Pemilik Rumah di Graha Family Berharap Eksekusi Ditunda, Masih Ada Gugatan Perlawanan

  • Whatsapp

SURABAYA – beritalima.com, Merasa terzolimi lantaran rumahnya yang berlokasi di Komplek Graha Family Blok U-06, Kelurahan Babatan, Kecamatan Wiyung, Surabaya akan di eksekusi oleh Pengadilan Negeri (PN) Surabaya, Wiliam Prihaksono menuntut keadilan.

Selain mengirim surat keberatan atas eksekusi ke PN Surabaya, Wiliam juga melaporkan ke Komisi Yudisial (KY) dan Badan Pengawas (Bawas) Mahkamah Agung.

Sebelumnya, Pengadilan Negeri Surabaya melalui surat nomor 7583/PAN.PN.W14.U1/HK2/4/VIII/2024 telah mengirimkan pemberitahuan pelaksanaan eksekusi pengosongan perkara Nomor 50/Eks/2024/PN.Sby kepada Wiliam Prihaksono.

Pengosongan tanah dan bangunan di Graha Family Blok U-06 Kelurahan Babatan, Kecamatan Wiyung, kota Surabaya akan dilaksanakan pada Kamis, 5 September 2024 setelah beralih haknya menjadi atas nama pemenang lelang yakni Wiwin Indarto, warga Graha Family Blok SS Nomer 23-25, Kelurahan Babatan, Kecamatan Wiyung, kota Surabaya.
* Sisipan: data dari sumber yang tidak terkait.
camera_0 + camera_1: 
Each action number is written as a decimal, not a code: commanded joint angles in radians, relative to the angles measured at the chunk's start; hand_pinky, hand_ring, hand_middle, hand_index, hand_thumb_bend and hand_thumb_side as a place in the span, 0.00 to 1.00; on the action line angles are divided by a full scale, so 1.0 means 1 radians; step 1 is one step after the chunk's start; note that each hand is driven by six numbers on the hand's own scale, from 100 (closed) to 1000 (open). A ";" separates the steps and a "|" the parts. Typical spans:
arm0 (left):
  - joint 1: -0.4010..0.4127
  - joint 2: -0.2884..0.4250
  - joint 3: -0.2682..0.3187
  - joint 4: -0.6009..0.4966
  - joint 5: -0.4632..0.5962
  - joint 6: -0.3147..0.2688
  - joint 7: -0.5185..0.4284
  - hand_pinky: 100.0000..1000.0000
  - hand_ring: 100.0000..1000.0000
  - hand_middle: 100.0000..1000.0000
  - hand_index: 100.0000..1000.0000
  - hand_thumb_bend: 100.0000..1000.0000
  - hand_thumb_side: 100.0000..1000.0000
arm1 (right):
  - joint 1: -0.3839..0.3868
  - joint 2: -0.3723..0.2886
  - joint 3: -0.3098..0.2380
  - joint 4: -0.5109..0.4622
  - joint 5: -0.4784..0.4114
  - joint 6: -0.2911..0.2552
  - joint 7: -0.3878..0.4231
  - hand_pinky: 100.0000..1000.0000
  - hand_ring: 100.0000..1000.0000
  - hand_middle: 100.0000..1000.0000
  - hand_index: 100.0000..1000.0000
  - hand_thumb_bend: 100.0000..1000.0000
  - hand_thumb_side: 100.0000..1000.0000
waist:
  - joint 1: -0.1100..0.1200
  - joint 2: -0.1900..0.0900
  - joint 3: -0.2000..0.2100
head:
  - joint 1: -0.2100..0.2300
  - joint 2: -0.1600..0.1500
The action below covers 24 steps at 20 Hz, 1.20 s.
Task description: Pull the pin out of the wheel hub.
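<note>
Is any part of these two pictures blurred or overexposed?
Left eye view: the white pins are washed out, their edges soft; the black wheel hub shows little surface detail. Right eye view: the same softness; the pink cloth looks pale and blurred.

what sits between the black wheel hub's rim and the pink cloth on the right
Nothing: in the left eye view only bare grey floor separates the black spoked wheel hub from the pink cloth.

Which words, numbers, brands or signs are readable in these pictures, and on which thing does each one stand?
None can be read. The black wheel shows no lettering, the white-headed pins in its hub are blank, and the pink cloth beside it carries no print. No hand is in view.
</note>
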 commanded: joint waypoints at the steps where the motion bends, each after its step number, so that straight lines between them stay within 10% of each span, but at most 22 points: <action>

Arif Budi Prasetyo, kuasa hukum Suzanne Prilany mengatakan, PN Surabaya mengirimkan surat pemberitahuan eksekusi terhadap rumah Wiliam yang rencananya akan dilakukan pada 5 September 2024. Padahal, Wiliam telah mengajukan gugatan perlawanan ke PN Surabaya dengan nomer perkara 858/Pdt-Bth/2024/PN.Sby.

Arif menambahkan, Wiliam juga telah melayangkan laporan ke Komisi Yudisial Nomor 0657/VIII/2024/P dan Nomor 0658/VIII/2024/P pada 23 Agustus 2024 dan Bawas Mahkamah Agung pada 22 Agustus 2024.

“Kami juga telah mengajukan gugatan perlawanan atau Derden Verset. Intinya penundaan pelaksanaan eksekusi. Sebab gugatan kami baru mulai,” katanya kepada wartawan, Minggu (1/9/2024).

Selain gugatan yang diajukan Wiliam, tanah dan rumah seluas 448 meter persegi tersebut juga masih dalam proses gugatan perdata dengan nomor perkara 220/Pdt.G/2024/PN.Sby dan 409/Pdt.G/2024/PN.Sby.

“Gugatan-gugatan tersebut belum ada yang inckraht atau berkekuatan hukum tetap,” tuturnya.

Menurut Arif, dengan adanya gugatan-gugatan perdata tersebut, seharusnya Ketua PN Surabaya melakukan penundaan eksekusi lebih dulu atas rumah Wiliam. Hal itu diperkuat dengan pernyataan dari Komisioner KY Mulyadi Nur, yang menyebut bahwa eksekusi wajib ditunda hingga gugatan yang lain tersebut berkekuatan hukum tetap.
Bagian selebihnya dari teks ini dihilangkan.